Par latribune.fr  |   |  967  mots
La Transdniestrie a fait sécession avec le reste de la Moldavie après une courte guerre civile en 1992 (photo d'illustration). (Crédits : © Baz Ratner / Reuters)
Les autorités de la Transdniestrie, une région séparatiste pro-russe de Moldavie, ont demandé ce mercredi des « mesures de protection » à la Russie. Sans donner plus de détails sur l'aide souhaitée, les députés justifient cet appel par les « menaces sans précédent » qu'ils disent subir de la part du gouvernement moldave, sur fond de tensions exacerbées par le conflit en Ukraine voisine.

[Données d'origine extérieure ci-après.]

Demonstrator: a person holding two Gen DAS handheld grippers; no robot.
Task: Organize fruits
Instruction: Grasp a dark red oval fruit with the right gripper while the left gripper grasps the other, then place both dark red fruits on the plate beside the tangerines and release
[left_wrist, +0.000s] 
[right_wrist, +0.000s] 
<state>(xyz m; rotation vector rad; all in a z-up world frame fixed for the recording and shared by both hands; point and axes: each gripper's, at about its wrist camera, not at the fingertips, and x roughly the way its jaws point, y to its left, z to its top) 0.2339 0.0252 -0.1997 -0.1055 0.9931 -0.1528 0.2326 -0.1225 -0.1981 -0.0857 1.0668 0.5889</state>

C'est une étroite bande de terre - 200 kilomètres de long et rarement plus de 20 km de large - située entre la Moldavie et l'Ukraine : la Transnistrie. Ce mercredi, les députés de ce territoire séparatiste pro-russe se sont réunis en congrès extraordinaire à Tiraspol, une première depuis près de vingt ans. Surtout, ils ont adopté une déclaration. Dans ce texte, cité par les agences de presse russes, il est réclamé au Parlement russe de « mettre en œuvre des mesures pour protéger la Transnistrie », où vivent « plus de 220.000 citoyens russes », face à une « pression accrue de la part de la Moldavie ». Sans donner plus de précisions sur l'aide souhaitée.

Les autorités séparatistes ont fait savoir que ce congrès, auquel ont participé 620 députés, est une réaction à la récente introduction de droits de douane par le gouvernement moldave sur les importations en provenance de Transdniestrie.

Dans son discours cité par les médias, le président local, Vadim Krasnosselski, a assuré que ce territoire subissait « une politique de génocide », via des pressions économiques, « physiques », juridiques et linguistiques. Des propos qui corroborent ceux de la déclaration des députés, qui fait état de « menaces sans précédent de nature économique, socio-humanitaire et militaro-politique ».

Dans cette résolution, les députés s'adressent également à l'Organisation pour la sécurité et la coopération en Europe (OSCE), au Parlement européen, à la Croix-Rouge et enfin au secrétariat général de l'ONU, les exhortant à empêcher « des provocations » pouvant conduire à « une escalade des tensions ».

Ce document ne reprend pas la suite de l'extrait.